A simple question on Delta hedging

Question

In the Black and Scholes model, when it is needed to immunize the portfolio from variations in the stock the argument given is the following. If $\alpha_t$ is the amount of invested in the stock, $\beta_t$ the amount in the bond, we construct a portfolio whose value is

$$ V_t = -C_t+\alpha_t\,S_t+\beta_t\,B_t, $$

where $C_t=f\left(t,S_t\right)$ is the price of a Call option and where $S_t$ and $B_t$ are, respectively, the price of the stock and the price of the bond at time $t$. So we are short selling one unit of the call and buying the portfolio whose $\alpha_t\,S_t+\beta_t\,B_t$. Now one chooses $x$ such that

$$ \frac{\partial V_t}{\partial S_t} = 0\Leftrightarrow -\frac{\partial C_t}{\partial S_t}+\alpha_t=0\Leftrightarrow \alpha_t = \frac{\partial C_t}{\partial S_t}\equiv \Delta_t. $$

What puzzles me is the fact that when deriving the value of the portfolio we assume that $\alpha_t$ does not depend from $S_t$ whereas the final solution does depend. So in principle one should do this computation (assuming that $\beta_t$ does not depend on $S_t$)
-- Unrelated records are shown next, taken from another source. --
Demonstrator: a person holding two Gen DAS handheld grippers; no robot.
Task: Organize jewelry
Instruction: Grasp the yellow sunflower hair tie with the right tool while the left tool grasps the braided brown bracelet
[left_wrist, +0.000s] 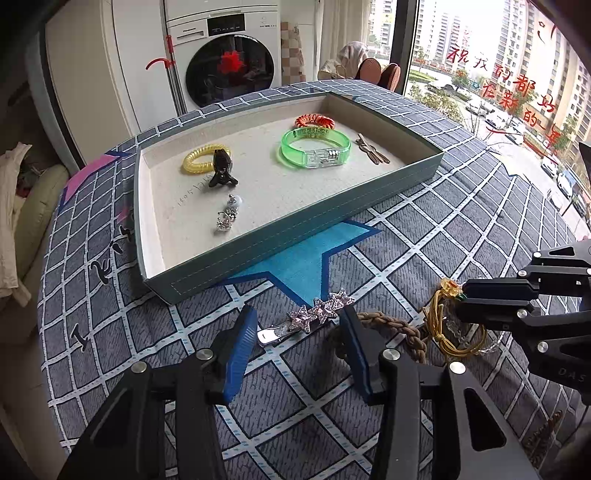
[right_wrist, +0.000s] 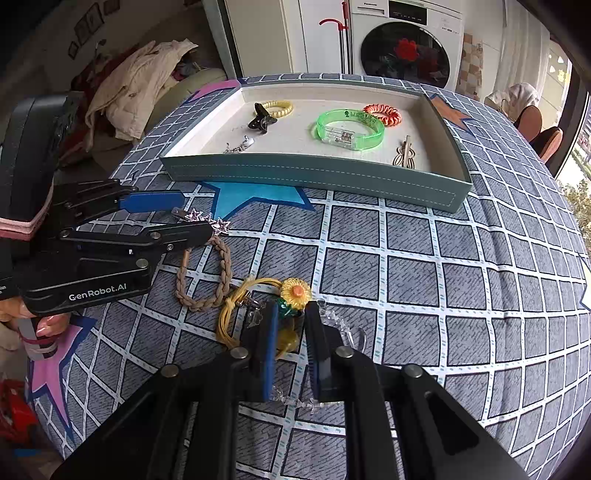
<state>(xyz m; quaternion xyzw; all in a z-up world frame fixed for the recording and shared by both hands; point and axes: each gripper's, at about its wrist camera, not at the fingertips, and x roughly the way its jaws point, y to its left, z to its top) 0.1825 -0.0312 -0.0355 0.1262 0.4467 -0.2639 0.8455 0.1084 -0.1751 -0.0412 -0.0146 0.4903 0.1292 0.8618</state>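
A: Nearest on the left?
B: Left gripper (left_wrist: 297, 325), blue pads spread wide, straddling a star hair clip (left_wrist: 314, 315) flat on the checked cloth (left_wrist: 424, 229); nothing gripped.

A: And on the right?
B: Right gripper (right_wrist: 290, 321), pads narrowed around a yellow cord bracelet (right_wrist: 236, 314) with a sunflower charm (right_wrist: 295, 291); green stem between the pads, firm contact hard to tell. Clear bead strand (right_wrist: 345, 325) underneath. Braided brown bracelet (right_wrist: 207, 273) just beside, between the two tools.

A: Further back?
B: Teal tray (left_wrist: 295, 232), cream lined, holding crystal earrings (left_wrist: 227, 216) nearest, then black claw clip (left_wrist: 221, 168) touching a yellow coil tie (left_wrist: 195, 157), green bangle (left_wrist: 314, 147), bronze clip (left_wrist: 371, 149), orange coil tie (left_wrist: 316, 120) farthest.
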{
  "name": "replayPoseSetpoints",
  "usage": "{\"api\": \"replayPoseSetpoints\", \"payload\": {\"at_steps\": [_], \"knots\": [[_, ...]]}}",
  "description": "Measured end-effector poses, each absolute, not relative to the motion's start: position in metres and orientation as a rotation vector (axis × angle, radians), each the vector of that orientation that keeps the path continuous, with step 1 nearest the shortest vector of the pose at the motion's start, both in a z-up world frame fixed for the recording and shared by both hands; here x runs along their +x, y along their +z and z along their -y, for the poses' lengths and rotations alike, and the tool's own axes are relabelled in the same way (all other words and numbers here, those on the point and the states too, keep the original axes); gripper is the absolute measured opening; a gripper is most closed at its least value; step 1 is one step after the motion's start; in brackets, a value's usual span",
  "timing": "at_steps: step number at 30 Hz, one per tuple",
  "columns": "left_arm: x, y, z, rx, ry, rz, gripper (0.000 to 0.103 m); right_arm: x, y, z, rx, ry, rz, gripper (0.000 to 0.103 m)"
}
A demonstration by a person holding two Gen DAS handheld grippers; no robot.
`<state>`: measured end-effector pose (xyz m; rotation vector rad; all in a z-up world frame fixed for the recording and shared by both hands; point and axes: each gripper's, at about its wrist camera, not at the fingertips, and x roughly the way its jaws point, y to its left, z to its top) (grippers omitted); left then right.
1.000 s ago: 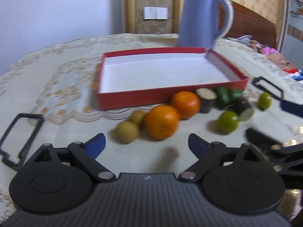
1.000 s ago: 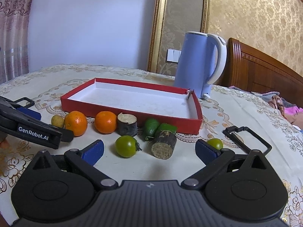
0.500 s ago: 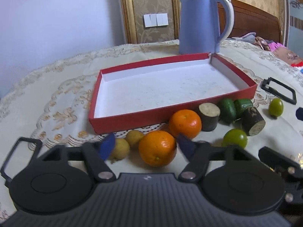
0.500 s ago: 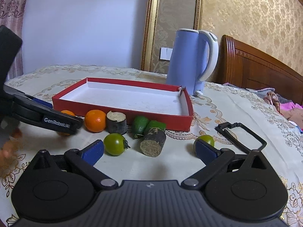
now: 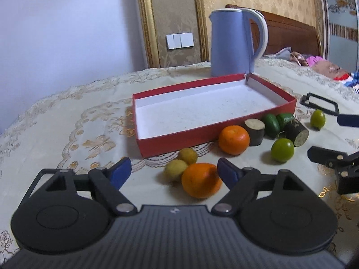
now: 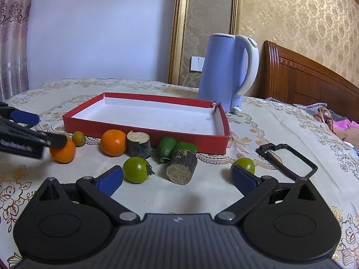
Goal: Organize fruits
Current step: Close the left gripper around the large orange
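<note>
An empty red box (image 5: 179, 137) with a white floor lies on the tablecloth. Along its near wall sit an orange (image 5: 234, 140), two dark cut cane pieces (image 5: 254, 130), two green oval fruits (image 5: 271, 122) and two green tomatoes (image 5: 282, 150). A nearer orange (image 5: 200, 180) lies by two small yellow fruits (image 5: 175, 170). My left gripper (image 5: 174, 173) hovers low over these; its jaws are opening, with the orange just inside the right pad and the left pad well clear. My right gripper (image 6: 177, 179) is open near a green tomato (image 6: 136, 169) and a cane piece (image 6: 181, 167), gripping nothing.
A tall blue kettle (image 5: 233, 44) stands behind the box's far right corner. A small green tomato (image 6: 243, 165) rests beside my right gripper's right pad. A wooden headboard (image 6: 309, 85) and bedding lie beyond the table on the right.
My left gripper's jaws narrowed around the near orange half a second ago and now stand wider again. The orange stays on the cloth. The right gripper has hardly moved.
</note>
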<state>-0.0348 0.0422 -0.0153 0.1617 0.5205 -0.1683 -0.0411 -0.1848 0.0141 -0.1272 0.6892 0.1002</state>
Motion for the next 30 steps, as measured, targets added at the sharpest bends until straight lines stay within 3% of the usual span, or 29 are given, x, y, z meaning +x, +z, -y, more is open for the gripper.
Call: {"api": "replayPoseSetpoints", "payload": {"at_steps": [8,10,17,30], "knots": [[-0.033,-0.021,-0.037,0.062,-0.222,-0.633,0.082,-0.041,0.011,0.181,-0.135,0.113,-0.695,0.103],[-0.031,-0.027,-0.029,0.047,-0.224,-0.652,0.078,-0.042,0.012,0.180,-0.142,0.115,-0.690,0.103],[-0.017,-0.035,-0.026,-0.023,-0.165,-0.691,0.040,-0.040,0.011,0.185,-0.100,0.147,-0.710,0.103],[-0.026,-0.014,-0.037,-0.049,-0.174,-0.643,0.040,-0.039,0.007,0.187,-0.113,0.148,-0.711,0.103]]}}
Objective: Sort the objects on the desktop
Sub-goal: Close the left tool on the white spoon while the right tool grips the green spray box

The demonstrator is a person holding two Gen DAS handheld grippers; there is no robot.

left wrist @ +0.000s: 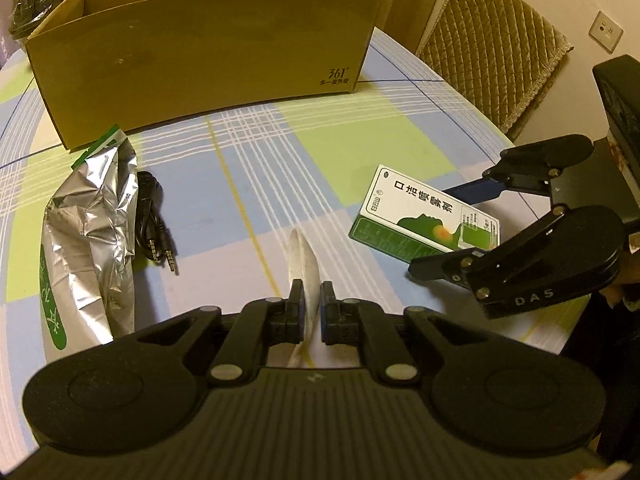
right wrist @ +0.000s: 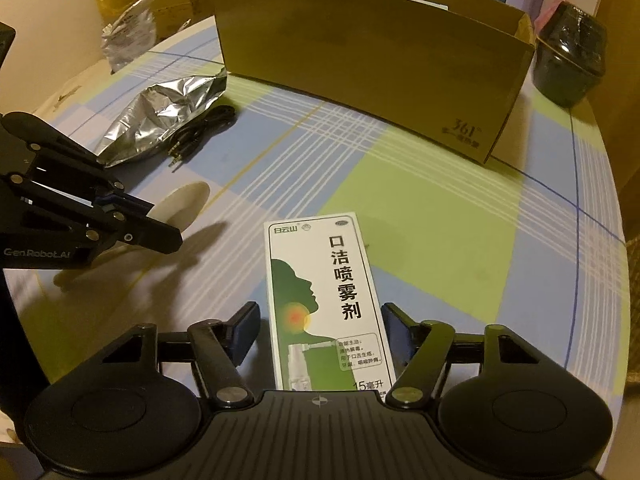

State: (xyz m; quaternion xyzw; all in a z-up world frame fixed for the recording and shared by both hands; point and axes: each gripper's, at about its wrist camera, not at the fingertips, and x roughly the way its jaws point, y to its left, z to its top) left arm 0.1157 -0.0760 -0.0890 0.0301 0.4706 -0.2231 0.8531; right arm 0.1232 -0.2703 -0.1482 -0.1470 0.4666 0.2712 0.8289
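Observation:
My left gripper [left wrist: 311, 304] is shut on a thin white disc [left wrist: 305, 260], held on edge above the tablecloth; the disc also shows in the right wrist view [right wrist: 185, 204]. My right gripper [right wrist: 320, 334] is open, its fingers on either side of a green and white spray box [right wrist: 324, 300] that lies flat on the table. The same box shows in the left wrist view [left wrist: 424, 216] with the right gripper [left wrist: 444, 228] around it. An open cardboard box [left wrist: 200, 52] stands at the back of the table.
A crumpled silver foil bag [left wrist: 88, 232] and a black audio cable [left wrist: 154, 224] lie to the left. A black wrapped container [right wrist: 568, 56] stands right of the cardboard box. A padded chair [left wrist: 492, 44] stands beyond the table's right edge.

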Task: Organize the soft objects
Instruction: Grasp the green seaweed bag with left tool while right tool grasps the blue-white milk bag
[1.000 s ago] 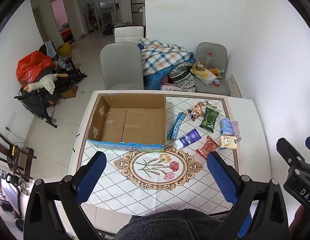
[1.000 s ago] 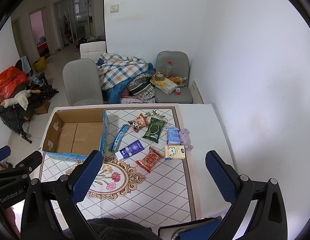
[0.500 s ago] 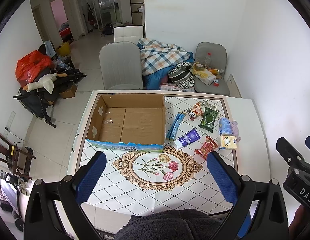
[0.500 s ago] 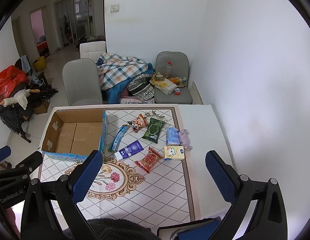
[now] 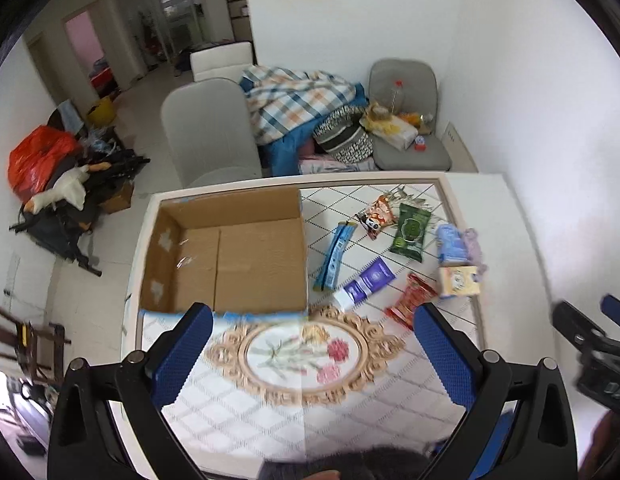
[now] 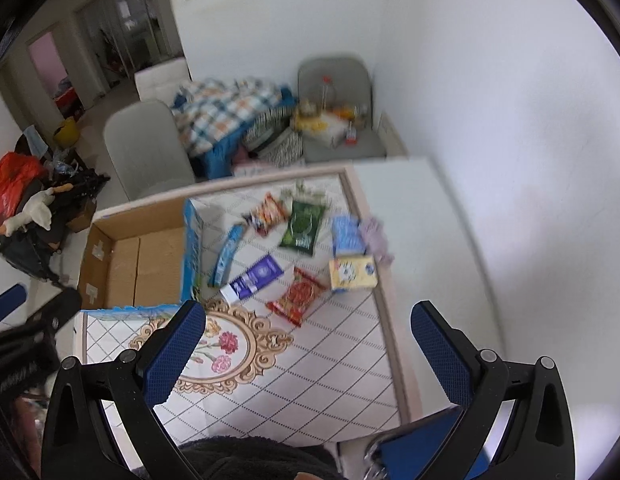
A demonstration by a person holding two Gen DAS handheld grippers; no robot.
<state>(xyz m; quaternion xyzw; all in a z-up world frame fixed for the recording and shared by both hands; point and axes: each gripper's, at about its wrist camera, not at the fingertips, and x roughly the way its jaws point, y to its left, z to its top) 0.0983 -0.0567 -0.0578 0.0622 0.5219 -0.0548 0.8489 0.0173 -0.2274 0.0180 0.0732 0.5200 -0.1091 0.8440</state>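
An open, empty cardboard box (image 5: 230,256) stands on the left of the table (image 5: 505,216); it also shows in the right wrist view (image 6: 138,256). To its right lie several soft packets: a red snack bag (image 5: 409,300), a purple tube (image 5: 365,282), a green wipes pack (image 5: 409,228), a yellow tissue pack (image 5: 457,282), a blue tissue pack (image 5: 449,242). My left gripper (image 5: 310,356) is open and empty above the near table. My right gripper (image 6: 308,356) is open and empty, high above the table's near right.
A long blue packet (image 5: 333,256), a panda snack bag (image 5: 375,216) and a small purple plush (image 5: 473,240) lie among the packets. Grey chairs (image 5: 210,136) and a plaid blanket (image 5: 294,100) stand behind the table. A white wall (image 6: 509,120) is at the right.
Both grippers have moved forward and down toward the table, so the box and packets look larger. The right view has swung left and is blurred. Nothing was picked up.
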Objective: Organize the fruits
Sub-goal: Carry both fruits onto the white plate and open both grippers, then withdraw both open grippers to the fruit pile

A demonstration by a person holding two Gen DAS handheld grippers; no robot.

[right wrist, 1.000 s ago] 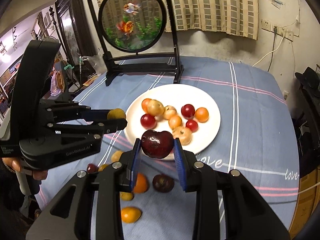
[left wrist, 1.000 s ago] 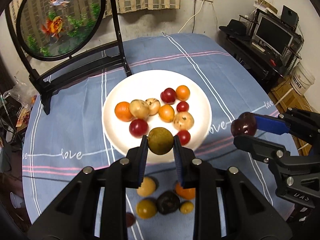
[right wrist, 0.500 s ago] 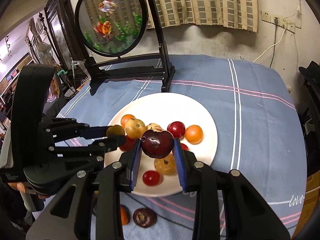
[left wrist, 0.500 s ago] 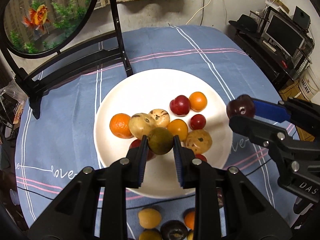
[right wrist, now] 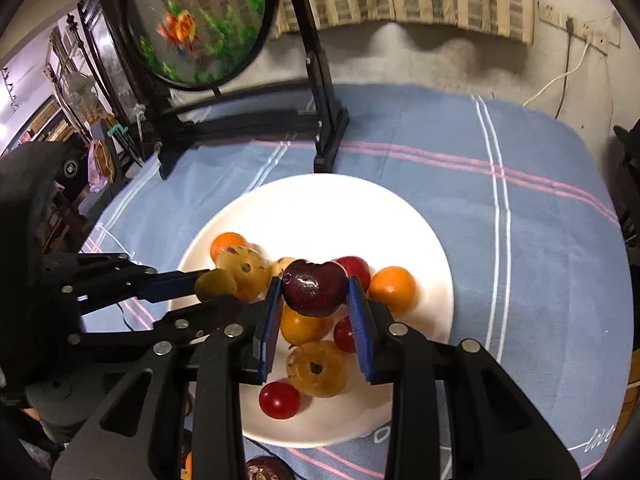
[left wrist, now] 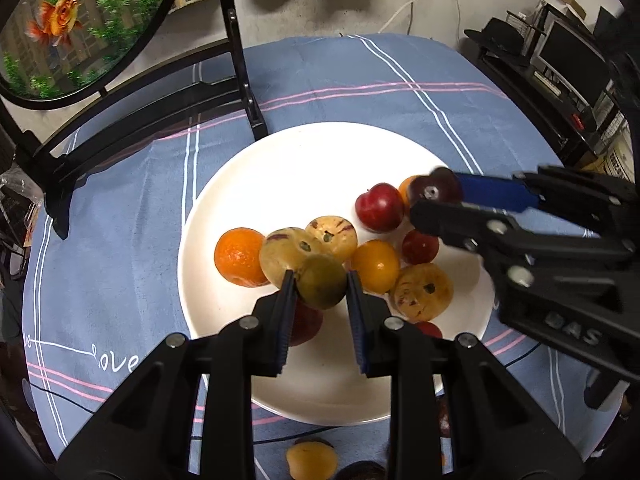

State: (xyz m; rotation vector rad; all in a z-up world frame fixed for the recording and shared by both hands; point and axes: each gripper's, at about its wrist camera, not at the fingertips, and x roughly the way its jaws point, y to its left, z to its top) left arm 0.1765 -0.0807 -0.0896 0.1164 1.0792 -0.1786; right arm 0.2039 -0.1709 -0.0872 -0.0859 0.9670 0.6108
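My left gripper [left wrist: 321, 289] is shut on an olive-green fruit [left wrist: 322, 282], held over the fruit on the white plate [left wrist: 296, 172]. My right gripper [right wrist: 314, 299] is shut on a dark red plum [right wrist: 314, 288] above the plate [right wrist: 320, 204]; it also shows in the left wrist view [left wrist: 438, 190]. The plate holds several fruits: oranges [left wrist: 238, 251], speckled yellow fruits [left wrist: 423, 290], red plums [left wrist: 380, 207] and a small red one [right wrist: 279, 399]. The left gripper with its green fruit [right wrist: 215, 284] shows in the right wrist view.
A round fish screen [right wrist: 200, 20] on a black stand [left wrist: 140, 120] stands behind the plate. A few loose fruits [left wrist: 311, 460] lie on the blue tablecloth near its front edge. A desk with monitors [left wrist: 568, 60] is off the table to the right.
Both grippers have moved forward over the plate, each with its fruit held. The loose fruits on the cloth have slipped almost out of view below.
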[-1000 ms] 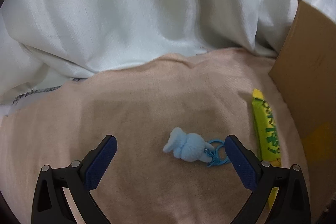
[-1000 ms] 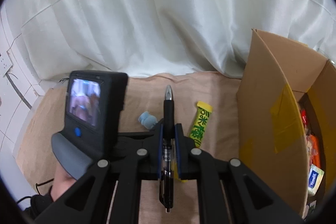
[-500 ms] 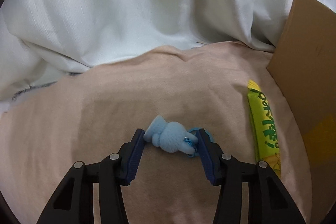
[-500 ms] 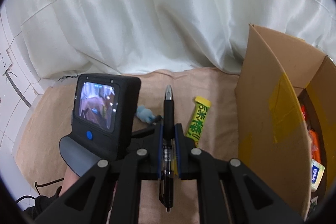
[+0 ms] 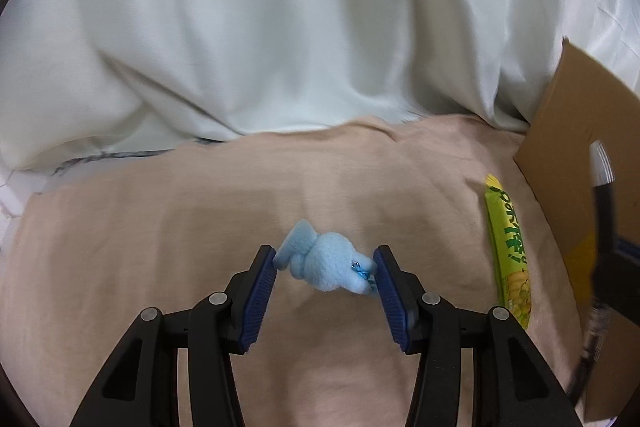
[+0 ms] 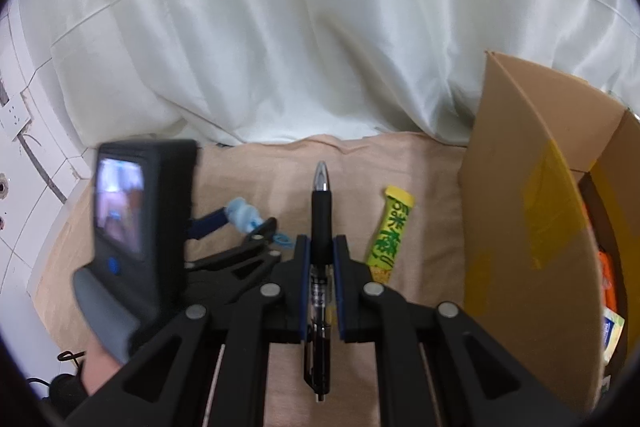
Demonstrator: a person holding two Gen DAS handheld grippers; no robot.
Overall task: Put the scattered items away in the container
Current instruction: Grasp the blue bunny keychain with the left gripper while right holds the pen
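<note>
Behind the left gripper (image 5: pixel 325 263) clamping the plush toy (image 5: pixel 326 263), its blue ring hides

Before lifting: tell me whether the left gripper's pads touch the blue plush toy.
Touching: the left wrist view shows both pads of the left gripper pressing the blue plush toy.

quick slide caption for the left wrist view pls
Left gripper pinching a small blue plush toy above the beige cloth, green snack packet and cardboard box alongside.

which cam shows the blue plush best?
Left wrist: the plush sits centred and whole between the left gripper pads. Right wrist shows it only small, off to the side, partly hidden by that gripper.
</note>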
$$ \frac{\partial V_t}{\partial S_t} = -\frac{\partial C_t}{\partial S_t}+\alpha_t+\frac{\partial \alpha_t}{\partial S_t}\,S_t = 0 $$

whose solution is of course different from $\alpha_t=\Delta_t$. Where am I wrong?

Answer 1

$\alpha_t$ must be chosen prior to stock price movements so the expression $S_t d\alpha $ does not make sense: we can't take a position in a stock based off information that we don't know yet.

The missing step is that the replicating portfolio is required to be self financing: that is, for all $t$ the following equations hold: $$X_t=\Delta S_t+\Gamma M_t$$ $$dX=\Delta dS+\Gamma dM$$ Where $X$ is the portfolio value and $S$ and $M$ are the stock and riskless asset. The first equation states that no external asset is injected or removed at any time. The second states that we cannot take a position in an asset based off information that is not available at time $t$ (since naively applying Ito's lemma to $X_t$ would yield a $d\Delta$ and $d\Gamma$ term).

Combining the two equations yields $$dX=\Delta dS +r(X_t-\Delta S_t)dt$$

Matching this equation with $df(S, t)$ yields the correct PDE.